The latest main-floor exhibit at Phillips Gallery features a couple of case studies on the effect of experience on the work of artists with two very different senses of place. Consider Joe Ostraff, who grew up in Southern California in the middle of the surf culture and beach life, then later married an ethnobotanist, whose studies have enabled them to travel the world and gain perspectives on other cultures. The BYU professor’s mixed-media paintings (“Conversations #003,” pictured) are all about communication and the transmigration language has to undergo to make the leap between people in the world today.

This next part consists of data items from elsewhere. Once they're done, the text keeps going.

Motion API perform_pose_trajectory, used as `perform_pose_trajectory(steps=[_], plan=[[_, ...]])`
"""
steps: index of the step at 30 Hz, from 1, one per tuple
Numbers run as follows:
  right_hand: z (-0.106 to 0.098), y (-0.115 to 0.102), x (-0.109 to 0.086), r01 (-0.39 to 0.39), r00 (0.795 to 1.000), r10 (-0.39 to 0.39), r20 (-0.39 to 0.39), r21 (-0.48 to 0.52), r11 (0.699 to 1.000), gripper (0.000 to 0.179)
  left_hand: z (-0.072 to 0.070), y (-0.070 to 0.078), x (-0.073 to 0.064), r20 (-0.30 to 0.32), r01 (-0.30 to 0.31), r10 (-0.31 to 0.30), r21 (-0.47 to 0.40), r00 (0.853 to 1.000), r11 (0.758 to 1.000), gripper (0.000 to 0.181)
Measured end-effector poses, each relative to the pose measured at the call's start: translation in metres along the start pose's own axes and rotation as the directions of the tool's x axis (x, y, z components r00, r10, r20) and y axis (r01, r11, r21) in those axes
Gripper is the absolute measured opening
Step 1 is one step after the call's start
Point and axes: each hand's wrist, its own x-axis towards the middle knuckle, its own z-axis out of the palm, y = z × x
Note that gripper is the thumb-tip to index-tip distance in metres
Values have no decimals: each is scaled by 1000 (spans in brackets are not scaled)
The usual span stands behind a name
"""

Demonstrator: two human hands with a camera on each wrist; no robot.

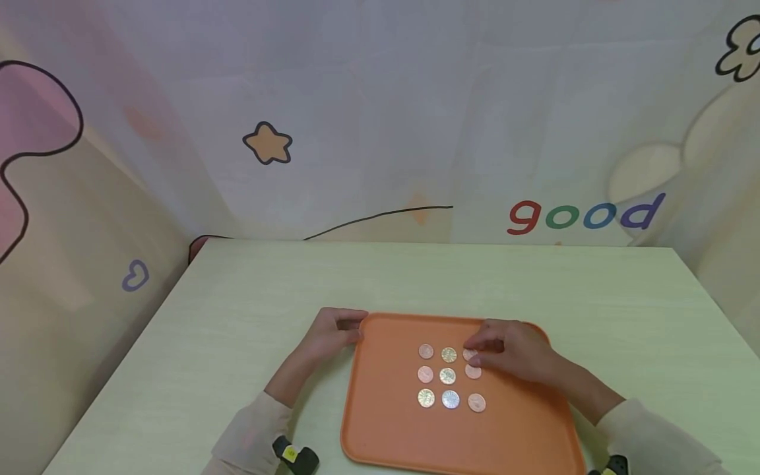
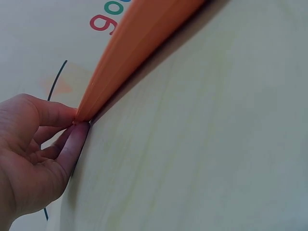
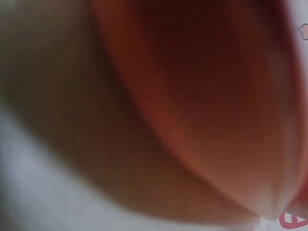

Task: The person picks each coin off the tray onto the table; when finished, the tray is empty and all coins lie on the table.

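An orange tray (image 1: 392, 429) lies on the table, with several round coins (image 1: 450, 399) on it in three rows. Some coins look pinkish, others pale gold or silvery. At the tray's far left corner my left hand (image 1: 330, 334) grips the rim; the left wrist view shows the thumb and fingers of that hand (image 2: 36, 149) pinching the tray's edge (image 2: 122, 67). My right hand (image 1: 519, 349) reaches over the tray's right side, thumb and fingertips around the far right coin (image 1: 469, 354), which is partly hidden. In the right wrist view, the tray (image 3: 207, 110) is badly blurred and the fingertips cannot be made out.
A pale wood-grain table (image 1: 267, 284) spreads around the tray. Behind it hangs a printed backdrop (image 1: 380, 132) with a star and the word "good". Black devices with yellow labels sit on both wrists, such as the left wrist device (image 1: 295, 455).
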Motion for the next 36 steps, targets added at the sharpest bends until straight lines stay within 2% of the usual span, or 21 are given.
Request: perform_pose_trajectory(steps=[6,13,19,26,36], plan=[[-1,1,-1,7,1000,-7,5,45,999,18,-1,-1,1,0,0,0,1,1000,1000,39],[-6,2,-2,30,997,-36,68,84,996,21,0,-2,2,-8,-10,10,16,1000,1000,39],[-6,1,0,27,995,-25,97,-11,1000,18,0,-3,1,-1,-23,23,19,1000,1000,39],[-5,-3,2,25,994,-9,104,-146,989,16,0,-1,0,-24,2,-1,30,1000,1000,38],[-7,-8,0,-43,991,58,117,-125,991,22,1,0,-2,-2,-3,3,7,1000,1000,40]])
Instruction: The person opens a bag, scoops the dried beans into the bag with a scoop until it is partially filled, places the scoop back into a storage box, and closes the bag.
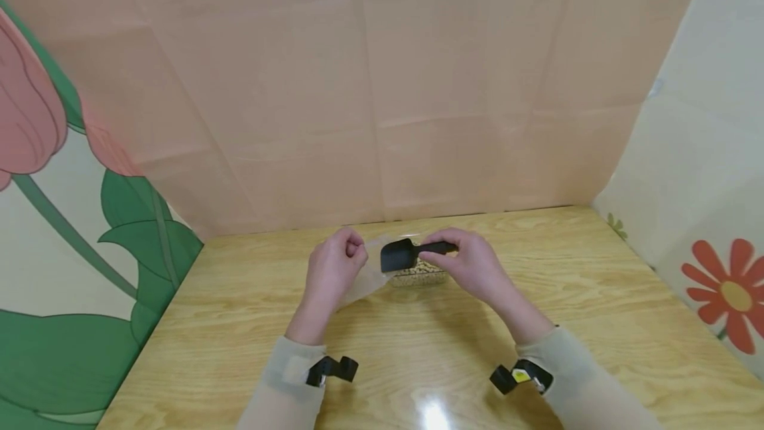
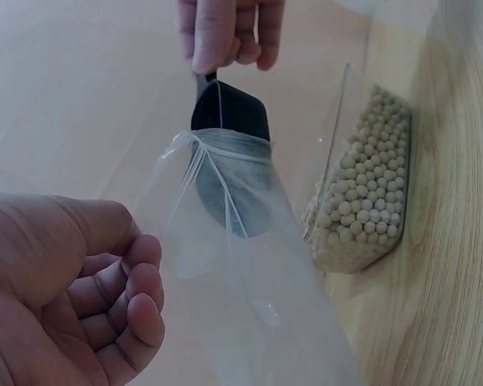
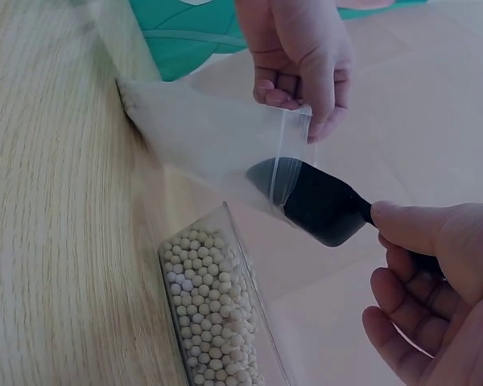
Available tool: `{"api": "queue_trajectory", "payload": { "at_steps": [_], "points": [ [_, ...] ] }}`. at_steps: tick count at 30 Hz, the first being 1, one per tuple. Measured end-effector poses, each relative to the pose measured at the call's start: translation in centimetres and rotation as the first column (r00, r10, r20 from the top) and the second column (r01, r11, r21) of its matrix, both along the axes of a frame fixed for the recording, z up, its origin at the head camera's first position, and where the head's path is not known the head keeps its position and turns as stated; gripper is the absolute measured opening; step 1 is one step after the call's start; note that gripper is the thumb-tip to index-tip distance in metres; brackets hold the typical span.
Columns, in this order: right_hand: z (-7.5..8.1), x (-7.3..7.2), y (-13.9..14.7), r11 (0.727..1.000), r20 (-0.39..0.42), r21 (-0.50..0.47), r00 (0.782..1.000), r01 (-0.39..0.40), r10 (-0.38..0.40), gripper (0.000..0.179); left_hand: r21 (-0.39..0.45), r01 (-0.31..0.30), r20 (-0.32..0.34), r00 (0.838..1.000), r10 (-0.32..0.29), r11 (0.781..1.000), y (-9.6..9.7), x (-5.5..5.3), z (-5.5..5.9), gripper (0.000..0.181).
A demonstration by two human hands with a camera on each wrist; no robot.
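Note:
My left hand (image 1: 336, 264) pinches the rim of a clear plastic zip bag (image 2: 258, 305) between thumb and forefinger. The bag slants down to the tabletop, and its bottom corner meets the wood in the right wrist view. By its handle, my right hand (image 1: 471, 264) grips a black scoop (image 3: 326, 205). The scoop's front end is inside the bag's mouth, showing dark through the film. Just beside the bag stands a clear box (image 2: 362, 177) filled with small round cream-coloured beads (image 3: 205, 297), under the scoop in the head view.
The wood-grain table (image 1: 239, 337) meets a pinkish covered wall (image 1: 370, 118) close behind the box. A flower-printed panel (image 1: 60, 251) rises on the left, and a pale panel with a red flower (image 1: 734, 294) on the right.

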State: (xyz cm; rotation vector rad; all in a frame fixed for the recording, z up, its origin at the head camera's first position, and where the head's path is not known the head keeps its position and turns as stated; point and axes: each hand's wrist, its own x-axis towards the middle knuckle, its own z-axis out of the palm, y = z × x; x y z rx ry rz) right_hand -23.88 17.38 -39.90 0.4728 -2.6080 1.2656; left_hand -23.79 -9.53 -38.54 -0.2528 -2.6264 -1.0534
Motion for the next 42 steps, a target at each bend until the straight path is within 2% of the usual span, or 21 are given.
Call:
{"api": "queue_trajectory", "payload": {
  "at_steps": [7, 14, 19, 30, 42],
  "points": [
    [0.0, 0.1, 0.1, 0.999, 0.011, -0.041, 1.000, -0.009, 0.010, 0.019, 0.006, 0.008, 0.006, 1.000, -0.008, 1.000, 0.0, -0.1, 0.0, 0.004],
    [0.3, 0.3, 0.9, 0.995, 0.102, -0.099, 0.995, 0.020, -0.010, 0.025, 0.017, 0.013, 0.051, 0.999, -0.014, 1.000, 0.2, -0.2, -0.2, 0.005],
    [0.5, 0.4, 2.0, 0.990, 0.138, -0.131, 0.990, 0.056, -0.038, 0.028, 0.013, 0.029, 0.053, 0.998, -0.030, 0.999, 0.4, -0.3, -0.5, 0.005],
    [1.0, 0.6, 5.0, 0.988, 0.155, -0.107, 0.984, 0.109, -0.092, 0.040, -0.013, 0.039, 0.049, 0.998, -0.038, 0.999, 0.4, -0.4, -0.7, 0.004],
    [-0.4, -0.7, 7.0, 0.989, 0.125, -0.037, 0.983, 0.143, -0.137, 0.039, -0.040, 0.067, 0.035, 0.997, -0.065, 0.997, 0.6, -0.3, -1.3, 0.003]
  ]
}}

Then, take a look at the sculptures of Dan Toone. Raised on a farm outside Spokane, Wash., with an affection for nature, Toone eventually took a job welding metal in Salt Lake City. The resulting works evolved from furniture into sculptures that retain the appearance of being obliquely functional, like their contours might be turned by the wind; their roughhewn, rusty-yet-clean lines are a product of the simple efficiency of farm life. It’s a place where culture has been shaped by the earth’s natural rhythms to create its own elegance.
A trip to Phillips Gallery is always an adventure—wandering upstairs to look at the more-or-less permanent works whose display is circulated periodically, as well as the rooftop sculpture garden. Nude photographs by Bill Patterson in the basement Dibble Gallery complete the odyssey to this fixture on the local art scene that’s almost like a mini gallery stroll in itself.